**HOW TO COMPLETE THIS TASK**.
A word-for-word copy of the listing that follows is required.

§ §

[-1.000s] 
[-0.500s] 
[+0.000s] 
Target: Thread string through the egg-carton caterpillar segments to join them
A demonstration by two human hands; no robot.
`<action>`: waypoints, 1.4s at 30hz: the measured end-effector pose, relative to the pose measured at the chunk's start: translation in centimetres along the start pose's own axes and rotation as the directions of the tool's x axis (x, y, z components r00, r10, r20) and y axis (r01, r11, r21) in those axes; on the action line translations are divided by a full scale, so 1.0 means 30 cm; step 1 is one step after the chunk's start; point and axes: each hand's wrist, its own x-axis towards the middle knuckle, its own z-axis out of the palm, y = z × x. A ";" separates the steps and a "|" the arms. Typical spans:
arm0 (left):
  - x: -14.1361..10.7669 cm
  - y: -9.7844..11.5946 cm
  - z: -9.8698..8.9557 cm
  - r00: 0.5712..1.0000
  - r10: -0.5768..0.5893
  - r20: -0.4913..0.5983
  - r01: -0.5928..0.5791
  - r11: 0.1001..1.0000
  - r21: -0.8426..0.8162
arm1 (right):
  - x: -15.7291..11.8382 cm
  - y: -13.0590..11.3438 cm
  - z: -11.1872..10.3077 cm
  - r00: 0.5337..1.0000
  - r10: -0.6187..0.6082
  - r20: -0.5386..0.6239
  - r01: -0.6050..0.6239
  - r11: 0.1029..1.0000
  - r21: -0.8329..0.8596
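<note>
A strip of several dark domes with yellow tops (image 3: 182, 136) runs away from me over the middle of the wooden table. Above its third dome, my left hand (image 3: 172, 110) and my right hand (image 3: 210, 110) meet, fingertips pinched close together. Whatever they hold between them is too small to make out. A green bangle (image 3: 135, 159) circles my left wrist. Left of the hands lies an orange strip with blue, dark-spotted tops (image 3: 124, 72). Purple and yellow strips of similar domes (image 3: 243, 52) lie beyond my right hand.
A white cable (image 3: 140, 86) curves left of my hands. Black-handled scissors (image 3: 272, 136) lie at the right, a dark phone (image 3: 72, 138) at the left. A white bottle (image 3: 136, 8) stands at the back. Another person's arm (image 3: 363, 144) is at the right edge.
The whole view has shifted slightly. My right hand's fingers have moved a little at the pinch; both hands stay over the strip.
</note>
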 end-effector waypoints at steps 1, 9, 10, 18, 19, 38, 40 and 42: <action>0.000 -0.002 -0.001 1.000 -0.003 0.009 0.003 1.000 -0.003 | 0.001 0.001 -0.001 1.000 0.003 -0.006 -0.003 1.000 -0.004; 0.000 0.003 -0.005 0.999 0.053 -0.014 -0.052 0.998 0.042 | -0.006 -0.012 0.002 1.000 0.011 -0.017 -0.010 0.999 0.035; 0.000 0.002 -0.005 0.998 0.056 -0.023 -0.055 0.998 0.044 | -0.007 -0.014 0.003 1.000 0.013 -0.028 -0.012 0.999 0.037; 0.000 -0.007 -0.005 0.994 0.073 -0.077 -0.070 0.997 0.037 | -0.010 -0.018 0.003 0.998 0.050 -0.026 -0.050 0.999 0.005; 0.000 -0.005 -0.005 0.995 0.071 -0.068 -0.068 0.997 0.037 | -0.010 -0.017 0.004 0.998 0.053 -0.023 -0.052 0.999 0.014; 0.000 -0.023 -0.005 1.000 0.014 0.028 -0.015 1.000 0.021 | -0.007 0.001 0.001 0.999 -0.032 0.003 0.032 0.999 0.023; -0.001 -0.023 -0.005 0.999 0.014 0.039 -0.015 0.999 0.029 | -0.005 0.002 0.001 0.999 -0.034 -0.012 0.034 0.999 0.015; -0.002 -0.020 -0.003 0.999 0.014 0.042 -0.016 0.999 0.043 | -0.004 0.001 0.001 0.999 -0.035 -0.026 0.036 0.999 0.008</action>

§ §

**EXERCISE RESPONSE**.
[-1.000s] 
[-0.500s] 
[+0.000s] 
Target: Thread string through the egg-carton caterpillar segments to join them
A demonstration by two human hands; no robot.
`<action>`: waypoints, 1.4s at 30hz: the measured end-effector pose, relative to the pose measured at the chunk's start: translation in centimetres along the start pose's own axes and rotation as the directions of the tool's x axis (x, y, z components r00, r10, r20) and y axis (r01, r11, r21) in those axes; on the action line translations are divided by a full scale, so 1.0 means 30 cm; step 1 is one step after the chunk's start; point and axes: each hand's wrist, its own x-axis towards the middle knuckle, its own z-axis out of the palm, y = z × x. A ";" separates the steps and a "|" the arms. Typical spans:
arm0 (left):
  - x: -14.1361..10.7669 cm
  - y: -9.7844..11.5946 cm
  - z: -9.8698..8.9557 cm
  - r00: 0.5712..1.0000
  - r10: -0.5768..0.5893
  - r20: -0.4913..0.5983
  - r01: -0.5928..0.5791
  - r11: 0.1001..1.0000
  - r21: -0.8426..0.8162
arm1 (right):
  - x: -15.7291..11.8382 cm
  - y: -13.0590..11.3438 cm
  - z: -11.1872..10.3077 cm
  - r00: 0.5337..1.0000
  - r10: -0.6187..0.6082
  - r20: -0.5386..0.6239
  - r01: -0.6050..0.6239
  - r11: 0.1029..1.0000
  - r21: -0.8329..0.8596
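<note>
A strip of several dark domes with yellow tops (image 3: 182, 136) runs away from me over the middle of the wooden table. Above its third dome, my left hand (image 3: 172, 110) and my right hand (image 3: 210, 110) meet, fingertips pinched close together. Whatever they hold between them is too small to make out. A green bangle (image 3: 135, 159) circles my left wrist. Left of the hands lies an orange strip with blue, dark-spotted tops (image 3: 124, 72). Purple and yellow strips of similar domes (image 3: 243, 52) lie beyond my right hand.
A white cable (image 3: 140, 86) curves left of my hands. Black-handled scissors (image 3: 272, 136) lie at the right, a dark phone (image 3: 72, 138) at the left. A white bottle (image 3: 136, 8) stands at the back. Another person's arm (image 3: 363, 144) is at the right edge.
The whole view has shifted slightly. My right hand's fingers have moved a little at the pinch; both hands stay over the strip.
</note>
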 end-effector waypoints at steps 1, 9, 10, 18, 19, 38, 40 and 42: <action>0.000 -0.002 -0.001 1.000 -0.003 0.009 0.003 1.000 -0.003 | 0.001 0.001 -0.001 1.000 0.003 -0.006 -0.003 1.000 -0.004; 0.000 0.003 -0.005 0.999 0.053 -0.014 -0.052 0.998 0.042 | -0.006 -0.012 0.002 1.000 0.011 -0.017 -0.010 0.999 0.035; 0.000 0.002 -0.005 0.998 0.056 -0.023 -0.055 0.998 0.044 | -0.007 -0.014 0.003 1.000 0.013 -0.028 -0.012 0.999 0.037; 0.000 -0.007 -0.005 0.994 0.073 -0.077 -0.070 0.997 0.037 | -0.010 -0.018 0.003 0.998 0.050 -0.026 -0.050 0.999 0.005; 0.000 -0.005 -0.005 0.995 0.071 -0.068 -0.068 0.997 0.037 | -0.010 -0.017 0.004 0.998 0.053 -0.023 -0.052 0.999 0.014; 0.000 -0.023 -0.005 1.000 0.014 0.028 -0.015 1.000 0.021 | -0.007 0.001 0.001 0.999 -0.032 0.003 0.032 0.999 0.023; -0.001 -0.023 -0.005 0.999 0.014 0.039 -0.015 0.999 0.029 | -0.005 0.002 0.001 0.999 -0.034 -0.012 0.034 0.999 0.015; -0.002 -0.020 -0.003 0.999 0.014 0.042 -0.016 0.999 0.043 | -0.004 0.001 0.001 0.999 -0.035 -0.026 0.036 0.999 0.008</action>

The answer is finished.